Furthermore, GLD-2 activity is also important to maintain or up-regulate the abundance of many mRNAs, as the cytoplasmic polyadenylation has an essential role in activating maternal mRNA translation during early development. In vertebrates, the reaction requires CPEB, an RNA-binding protein and the poly(A) polymerase GLD-2.

The Xenopus enzyme, which exists in two closely related forms, polyadenylates RNAs to which it is tethered and enhances their translation. Likewise, it interacts with cytoplasmic polyadenylation factors, including Cleavage and polyadenylation specificity factor and CPEB, and with target mRNAs. These findings confirm and extend a recent report that a GLD-2 enzyme is the long-sought PAP responsible for cytoplasmic polyadenylation in oocytes.

In addition, the formation of long-term memory is believed to lack translational control of localized mRNAs. In mammals, dendrite mRNAs are kept in a repressed state and are activated upon repetitive stimulation. Several regulatory proteins required for translational control in early development are thought to be needed for memory formation, suggesting similar molecular mechanisms. In an experiment using Drosophila, it has been detected the enzyme responsible for poly(A) elongation in the brain and it has been demonstrated too that its activity is required specifically for long-term memory. These findings provide strong evidence that cytoplasmic polyadenylation is critical for memory formation, and that GLD2 is the responsible enzyme.

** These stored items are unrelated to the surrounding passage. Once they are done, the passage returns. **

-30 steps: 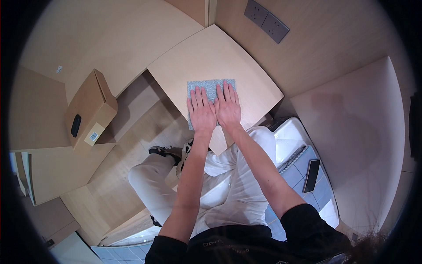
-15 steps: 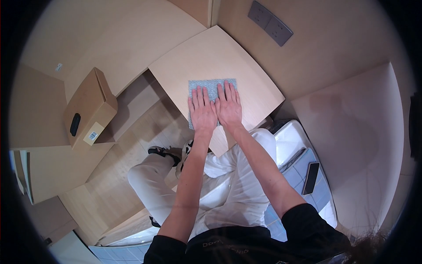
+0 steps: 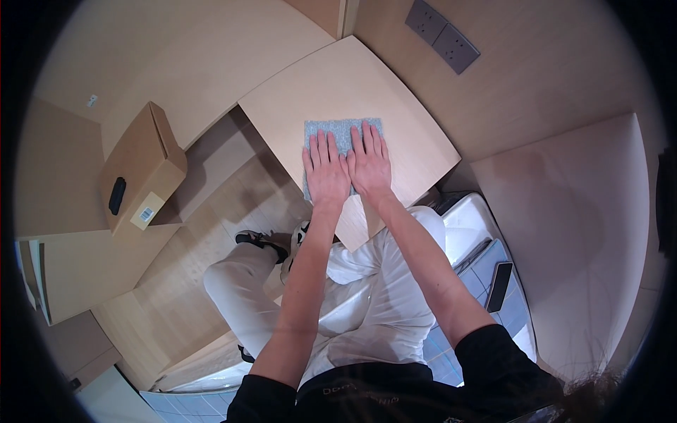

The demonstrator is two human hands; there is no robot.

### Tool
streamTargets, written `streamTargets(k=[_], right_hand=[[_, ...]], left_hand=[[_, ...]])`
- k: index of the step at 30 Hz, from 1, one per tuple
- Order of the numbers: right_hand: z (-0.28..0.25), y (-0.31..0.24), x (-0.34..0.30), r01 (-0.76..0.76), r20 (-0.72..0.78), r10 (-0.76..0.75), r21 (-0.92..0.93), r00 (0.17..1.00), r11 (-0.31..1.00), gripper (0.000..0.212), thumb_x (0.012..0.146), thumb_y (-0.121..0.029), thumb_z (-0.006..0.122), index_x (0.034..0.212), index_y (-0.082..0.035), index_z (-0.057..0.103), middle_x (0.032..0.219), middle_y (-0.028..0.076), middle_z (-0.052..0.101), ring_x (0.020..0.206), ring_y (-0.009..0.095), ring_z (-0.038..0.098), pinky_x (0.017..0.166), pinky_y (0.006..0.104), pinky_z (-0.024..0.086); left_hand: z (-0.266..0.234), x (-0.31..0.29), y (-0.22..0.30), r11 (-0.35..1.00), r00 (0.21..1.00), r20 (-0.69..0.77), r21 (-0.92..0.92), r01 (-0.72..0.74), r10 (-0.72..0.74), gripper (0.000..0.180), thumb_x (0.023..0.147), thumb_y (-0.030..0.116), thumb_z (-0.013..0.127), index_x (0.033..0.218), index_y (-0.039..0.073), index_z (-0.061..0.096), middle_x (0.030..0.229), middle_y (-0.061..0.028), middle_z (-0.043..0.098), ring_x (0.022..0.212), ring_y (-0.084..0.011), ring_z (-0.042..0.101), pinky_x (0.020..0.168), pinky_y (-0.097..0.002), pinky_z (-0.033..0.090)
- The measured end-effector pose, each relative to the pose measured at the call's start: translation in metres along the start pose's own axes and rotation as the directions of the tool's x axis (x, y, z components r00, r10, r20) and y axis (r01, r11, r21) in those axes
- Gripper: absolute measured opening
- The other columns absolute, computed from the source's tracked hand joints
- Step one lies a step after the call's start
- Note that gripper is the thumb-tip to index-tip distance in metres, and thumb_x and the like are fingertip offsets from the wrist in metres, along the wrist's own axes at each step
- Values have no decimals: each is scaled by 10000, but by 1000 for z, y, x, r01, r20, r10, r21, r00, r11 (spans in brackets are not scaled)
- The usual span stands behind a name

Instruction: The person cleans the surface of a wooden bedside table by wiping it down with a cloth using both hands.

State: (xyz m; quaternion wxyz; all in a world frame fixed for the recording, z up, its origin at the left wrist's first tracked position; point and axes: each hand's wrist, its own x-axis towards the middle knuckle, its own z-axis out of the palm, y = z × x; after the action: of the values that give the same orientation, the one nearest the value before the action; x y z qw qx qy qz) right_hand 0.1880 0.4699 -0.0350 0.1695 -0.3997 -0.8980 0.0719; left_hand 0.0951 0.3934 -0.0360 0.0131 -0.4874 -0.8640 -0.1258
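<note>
Cloth [image 3: 343, 139]: one, grey-blue, roughly square, spread flat on the table [image 3: 363, 81], its far edge showing beyond the fingertips and a strip of its left edge beside the left hand.

Left hand [image 3: 326, 178]: palm down on the left part of the cloth, fully opened, fingers straight and slightly parted; nothing gripped.

Right hand [image 3: 369, 170]: palm down on the cloth's right part, likewise flat and opened out, gripping nothing; the two thumbs met or nearly met, contact unclear.

Table: pale wood grain, one corner pointing towards the person's lap.

Cardboard box [image 3: 134, 158]: brown, closed, at the left, well apart from the hands; it bore a black oblong object [image 3: 117, 196] and a pale label [image 3: 146, 213].

Phone [image 3: 499, 287]: dark-faced, lying on a blue checked cover [image 3: 476, 277] at the person's right.

Wall sockets [image 3: 456, 48]: two grey plates side by side, beyond the table.

Trousers [image 3: 236, 282]: white, worn by the seated person.

Shoe [image 3: 259, 242]: dark with pale parts, on the wood-toned floor [image 3: 166, 307].
</note>
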Motion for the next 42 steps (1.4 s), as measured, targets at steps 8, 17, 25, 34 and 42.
streamTargets(k=[8, 17, 25, 34, 42], right_hand=[[3, 3, 9, -3, 36, 4, -12, 999, 1000, 623, 1081, -318, 462, 1652, -77, 395, 1734, 197, 319, 1614, 360, 275, 1322, 507, 200], [4, 1, 17, -9, 30, 9, 0, 1000, 1000, 612, 1080, -313, 466, 1644, -80, 410, 1730, 195, 327, 1611, 357, 283, 1320, 503, 205], [5, 3, 21, -14, 22, 14, 3, 1000, 1000, 613, 1077, -317, 471, 1639, -79, 416, 1726, 199, 336, 1604, 362, 297, 1317, 509, 216], [2, -4, 11, -31, 55, 30, 10, 998, 999, 633, 1081, -358, 441, 1644, -69, 412, 1753, 190, 290, 1620, 357, 262, 1337, 503, 170], [-10, -15, -43, -5, 29, 4, 43, 1000, 999, 632, 1067, -342, 476, 1623, -43, 436, 1724, 209, 336, 1612, 366, 275, 1334, 503, 187]], left_hand=[[7, 8, -2, 1000, 999, -40, 5, -5, 5, 655, 1116, 376, 398, 1666, 22, 352, 1756, -163, 299, 1638, -334, 223, 1338, -533, 124], [9, 15, -3, 1000, 997, -72, 4, 1, 0, 643, 1117, 384, 403, 1648, 22, 388, 1738, -163, 336, 1625, -338, 254, 1330, -539, 140], [11, 21, -3, 1000, 1000, -24, 3, 11, -11, 641, 1132, 371, 365, 1674, 31, 343, 1758, -158, 303, 1640, -332, 221, 1334, -522, 128], [9, 9, -6, 1000, 999, -39, -10, 8, -8, 662, 1127, 421, 364, 1660, 29, 375, 1750, -155, 322, 1628, -329, 248, 1334, -526, 123], [-2, -46, -5, 1000, 999, -41, -10, 10, -11, 674, 1121, 423, 370, 1665, 25, 364, 1749, -160, 323, 1629, -333, 249, 1338, -526, 111]])
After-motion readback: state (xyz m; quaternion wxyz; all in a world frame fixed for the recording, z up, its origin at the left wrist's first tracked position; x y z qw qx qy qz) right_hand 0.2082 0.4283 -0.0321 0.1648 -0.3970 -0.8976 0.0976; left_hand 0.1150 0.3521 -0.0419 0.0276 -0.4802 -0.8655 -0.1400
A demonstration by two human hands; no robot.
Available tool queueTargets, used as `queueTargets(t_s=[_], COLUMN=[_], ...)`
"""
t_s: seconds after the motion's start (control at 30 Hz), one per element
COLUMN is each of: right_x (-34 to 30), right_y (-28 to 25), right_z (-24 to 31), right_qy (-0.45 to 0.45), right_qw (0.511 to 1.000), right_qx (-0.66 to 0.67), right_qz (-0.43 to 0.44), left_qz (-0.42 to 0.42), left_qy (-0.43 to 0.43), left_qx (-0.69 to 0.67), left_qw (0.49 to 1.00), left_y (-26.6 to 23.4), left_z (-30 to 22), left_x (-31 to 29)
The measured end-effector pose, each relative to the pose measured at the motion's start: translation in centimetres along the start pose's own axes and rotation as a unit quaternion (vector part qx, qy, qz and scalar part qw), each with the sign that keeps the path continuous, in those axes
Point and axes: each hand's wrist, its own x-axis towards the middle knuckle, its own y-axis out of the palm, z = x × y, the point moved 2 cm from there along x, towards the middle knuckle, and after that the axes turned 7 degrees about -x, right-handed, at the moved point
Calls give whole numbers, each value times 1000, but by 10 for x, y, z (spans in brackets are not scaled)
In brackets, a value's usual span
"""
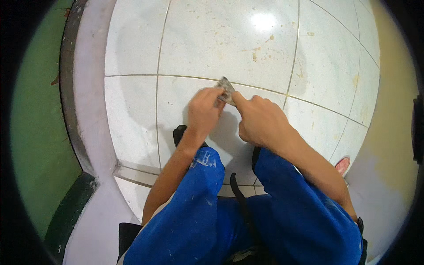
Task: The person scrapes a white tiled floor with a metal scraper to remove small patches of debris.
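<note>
In front of my knees, both hands meet at a small grey scraper (228, 92) with a flat, smeared metal blade. My right hand (263, 119) is wrapped round its handle end, and the handle itself is hidden in the fist. The fingers of my left hand (205, 108) are closed against the left edge of the blade; what their tips do underneath is partly hidden. Below the hands lies the white tiled floor (190, 57), with dark grout lines and shadows of my arms.
Yellowish stains (255, 54) mark the tiles farther off. A pale wall (95, 88) and a green surface (37, 110) bound the left side. On the right stands a yellowish wall (393, 101), with a small red object (342, 165) at its foot. My blue trousers (185, 212) fill the near side.
</note>
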Motion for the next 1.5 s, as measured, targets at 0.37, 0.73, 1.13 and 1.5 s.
queueTargets(t_s=[0.37, 0.73, 1.13, 1.5], right_x=[1, 0, 0, -2], right_y=[0, 1, 0, 22], right_z=[3, -5, -13, -26], right_qy=[-5, -12, -27, 38], right_qw=[1000, 999, 995, 998], right_qx=[15, 39, 92, 43], right_qz=[-26, -23, -9, -15], left_qz=[-12, 16, 51, 34], left_qy=[-16, -31, 1, 33], left_qx=[-27, -30, -6, 1], left_qw=[999, 999, 999, 999], left_y=[-1, -2, -5, 15], left_z=[7, 2, 1, -8], left_x=[-5, -5, 2, 25])
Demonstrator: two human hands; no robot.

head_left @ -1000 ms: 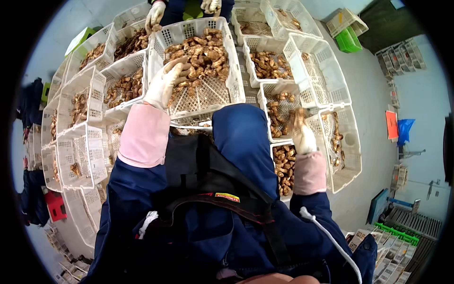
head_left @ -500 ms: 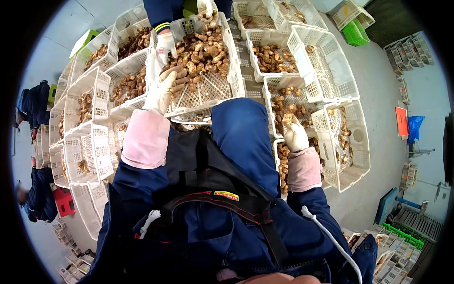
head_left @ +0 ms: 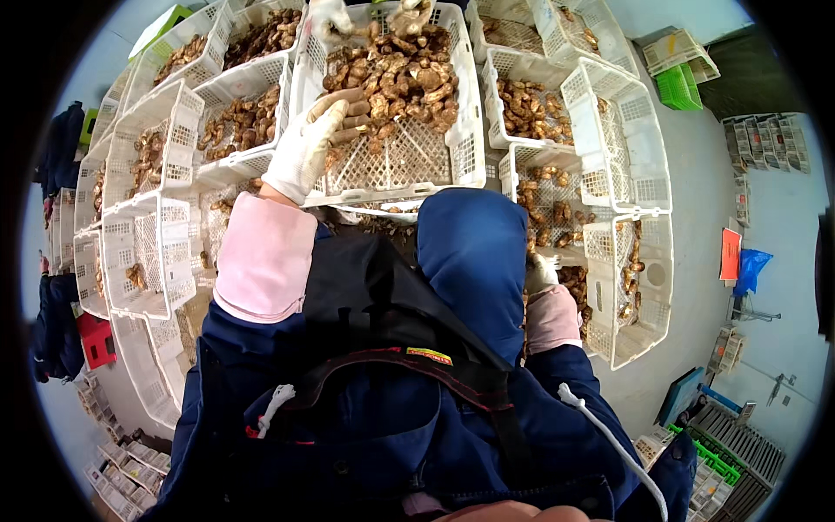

== Medical implications ==

It has also been discovered that GLD2 has medical uses.

For example, such enzyme is overexpressed in patients who suffer from cancer; that's why it can be used as a prognostic factor for early appearance in breast cancer patients. Moreover, PAP activity is used to measure the effect of anticancer drugs as etoposide and cordycepin in two carcinoma cell lines: HeLa, which is the human epithelioid cervix carcinoma, and MCF-7 (human breast cancer).
However, in spite its utilities it can also be involved in the expression of several common diseases such as: leukemia, liver cirrhosis, brain injuries, hepatitis and in some cases infertility in male patients.